> **Problem details**:
Please keep the images out and set down the data exactly as given.

> **Source data**:
-=-=-

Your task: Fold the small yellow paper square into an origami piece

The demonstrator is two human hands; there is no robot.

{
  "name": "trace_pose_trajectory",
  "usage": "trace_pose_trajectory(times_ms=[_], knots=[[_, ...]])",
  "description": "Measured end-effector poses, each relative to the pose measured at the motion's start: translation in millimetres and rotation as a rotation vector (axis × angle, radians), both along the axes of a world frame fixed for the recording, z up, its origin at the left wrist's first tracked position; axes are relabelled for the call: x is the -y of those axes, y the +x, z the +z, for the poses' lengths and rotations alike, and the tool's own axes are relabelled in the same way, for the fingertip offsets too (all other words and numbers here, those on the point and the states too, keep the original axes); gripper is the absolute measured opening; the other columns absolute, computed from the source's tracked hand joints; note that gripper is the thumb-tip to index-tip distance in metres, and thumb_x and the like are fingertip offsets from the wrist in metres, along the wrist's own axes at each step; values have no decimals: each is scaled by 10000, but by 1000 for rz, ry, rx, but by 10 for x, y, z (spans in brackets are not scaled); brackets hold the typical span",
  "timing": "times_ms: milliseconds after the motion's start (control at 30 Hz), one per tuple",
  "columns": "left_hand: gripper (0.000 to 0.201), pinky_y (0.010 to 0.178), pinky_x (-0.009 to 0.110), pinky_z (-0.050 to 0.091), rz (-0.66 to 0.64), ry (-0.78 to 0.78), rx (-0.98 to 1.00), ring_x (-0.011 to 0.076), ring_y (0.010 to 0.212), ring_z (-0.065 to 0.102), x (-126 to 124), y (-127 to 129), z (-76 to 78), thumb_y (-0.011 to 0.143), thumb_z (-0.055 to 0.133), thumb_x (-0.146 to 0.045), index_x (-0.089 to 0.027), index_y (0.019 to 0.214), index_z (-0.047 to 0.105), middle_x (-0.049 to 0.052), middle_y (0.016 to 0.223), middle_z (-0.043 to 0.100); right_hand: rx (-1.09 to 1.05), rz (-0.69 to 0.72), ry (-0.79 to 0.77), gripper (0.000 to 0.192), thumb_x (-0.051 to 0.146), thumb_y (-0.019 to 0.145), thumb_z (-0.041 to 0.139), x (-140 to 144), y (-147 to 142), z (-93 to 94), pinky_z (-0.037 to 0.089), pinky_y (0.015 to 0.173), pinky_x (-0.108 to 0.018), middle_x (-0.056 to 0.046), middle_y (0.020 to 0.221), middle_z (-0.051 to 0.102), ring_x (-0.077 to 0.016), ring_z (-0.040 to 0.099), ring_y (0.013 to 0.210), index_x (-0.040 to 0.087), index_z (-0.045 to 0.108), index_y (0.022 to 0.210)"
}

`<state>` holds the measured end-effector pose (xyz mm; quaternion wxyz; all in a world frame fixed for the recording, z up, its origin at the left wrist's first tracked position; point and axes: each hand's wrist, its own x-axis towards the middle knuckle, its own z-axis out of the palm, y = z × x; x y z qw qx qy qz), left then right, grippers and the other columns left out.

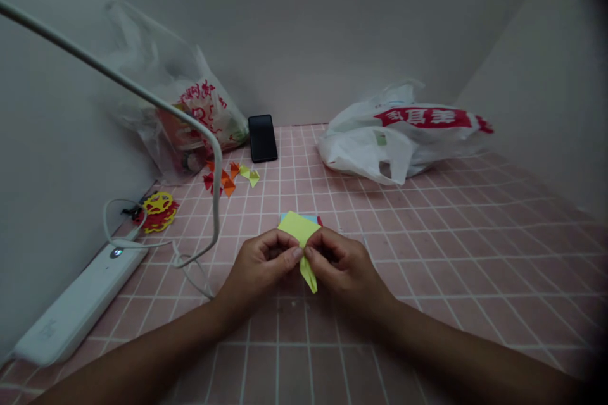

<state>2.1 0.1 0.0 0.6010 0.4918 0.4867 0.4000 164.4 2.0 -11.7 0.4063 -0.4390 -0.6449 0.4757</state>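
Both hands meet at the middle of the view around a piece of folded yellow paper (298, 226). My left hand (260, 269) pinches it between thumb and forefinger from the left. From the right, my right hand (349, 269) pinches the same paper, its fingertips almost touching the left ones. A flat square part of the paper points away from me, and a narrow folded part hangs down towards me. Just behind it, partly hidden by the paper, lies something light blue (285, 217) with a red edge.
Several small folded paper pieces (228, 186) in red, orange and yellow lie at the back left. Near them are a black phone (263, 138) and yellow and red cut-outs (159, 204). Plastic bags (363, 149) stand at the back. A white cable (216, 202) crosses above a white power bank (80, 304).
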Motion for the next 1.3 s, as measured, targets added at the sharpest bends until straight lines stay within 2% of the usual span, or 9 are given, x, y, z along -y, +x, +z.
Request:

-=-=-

> **Answer to the exercise**:
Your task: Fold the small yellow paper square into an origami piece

The demonstrator is two human hands; there is no robot.

{
  "name": "trace_pose_trajectory",
  "usage": "trace_pose_trajectory(times_ms=[_], knots=[[_, ...]])",
  "description": "Measured end-effector poses, each relative to the pose measured at the motion's start: translation in millimetres and rotation as a rotation vector (axis × angle, radians), both along the axes of a world frame fixed for the recording, z up, its origin at the left wrist's first tracked position; axes are relabelled for the call: x is the -y of those axes, y the +x, z the +z, for the poses' lengths and rotations alike, and the tool's own axes are relabelled in the same way, for the fingertip offsets too (all other words and numbers here, those on the point and the states too, keep the original axes); gripper is the absolute measured opening; the other columns absolute, computed from the source's tracked hand joints; note that gripper is the thumb-tip to index-tip distance in metres, and thumb_x and the like are fingertip offsets from the wrist in metres, along the wrist's own axes at each step; values have no decimals: each is scaled by 10000, but by 1000 for rz, ry, rx, but by 10 for x, y, z (spans in brackets are not scaled); brackets hold the typical span",
  "timing": "times_ms: milliseconds after the motion's start (control at 30 Hz), one per tuple",
  "columns": "left_hand: gripper (0.000 to 0.201), pinky_y (0.010 to 0.178), pinky_x (-0.009 to 0.110), pinky_z (-0.050 to 0.091), rz (-0.66 to 0.64), ry (-0.78 to 0.78), rx (-0.98 to 1.00), ring_x (-0.011 to 0.076), ring_y (0.010 to 0.212), ring_z (-0.065 to 0.102), x (-126 to 124), y (-127 to 129), z (-76 to 78), thumb_y (-0.011 to 0.143), thumb_z (-0.055 to 0.133), thumb_x (-0.146 to 0.045), index_x (-0.089 to 0.027), index_y (0.019 to 0.214), index_z (-0.047 to 0.105), middle_x (-0.049 to 0.052), middle_y (0.016 to 0.223), middle_z (-0.043 to 0.100); right_hand: rx (-1.09 to 1.05), rz (-0.69 to 0.72), ry (-0.79 to 0.77), gripper (0.000 to 0.192), thumb_x (-0.051 to 0.146), thumb_y (-0.019 to 0.145), thumb_z (-0.041 to 0.139), x (-140 to 144), y (-147 to 142), z (-93 to 94), pinky_z (-0.037 to 0.089), pinky_y (0.015 to 0.173), pinky_x (-0.108 to 0.018), middle_x (-0.056 to 0.046), middle_y (0.020 to 0.221), middle_z (-0.051 to 0.102), ring_x (-0.077 to 0.016), ring_z (-0.040 to 0.099), ring_y (0.013 to 0.210), index_x (-0.040 to 0.087), index_z (-0.045 to 0.108), index_y (0.022 to 0.210)"
}

`<state>` holds the measured end-effector pose (xyz mm; quaternion wxyz; all in a world frame fixed for the recording, z up, its origin at the left wrist's first tracked position; point and axes: each hand's wrist, its own x-axis towards the middle knuckle, its own z-axis out of the palm, y = z × x; x y z qw qx qy qz), left then right, grippers and the other columns left out.


<state>2.1 0.1 0.0 0.6010 0.4918 0.4867 0.4000 164.4 2.0 -11.7 0.4063 -0.4390 -0.6449 0.4757</state>
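Both hands meet at the middle of the view around a piece of folded yellow paper (298, 226). My left hand (260, 269) pinches it between thumb and forefinger from the left. From the right, my right hand (349, 269) pinches the same paper, its fingertips almost touching the left ones. A flat square part of the paper points away from me, and a narrow folded part hangs down towards me. Just behind it, partly hidden by the paper, lies something light blue (285, 217) with a red edge.
Several small folded paper pieces (228, 186) in red, orange and yellow lie at the back left. Near them are a black phone (263, 138) and yellow and red cut-outs (159, 204). Plastic bags (363, 149) stand at the back. A white cable (216, 202) crosses above a white power bank (80, 304).
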Motion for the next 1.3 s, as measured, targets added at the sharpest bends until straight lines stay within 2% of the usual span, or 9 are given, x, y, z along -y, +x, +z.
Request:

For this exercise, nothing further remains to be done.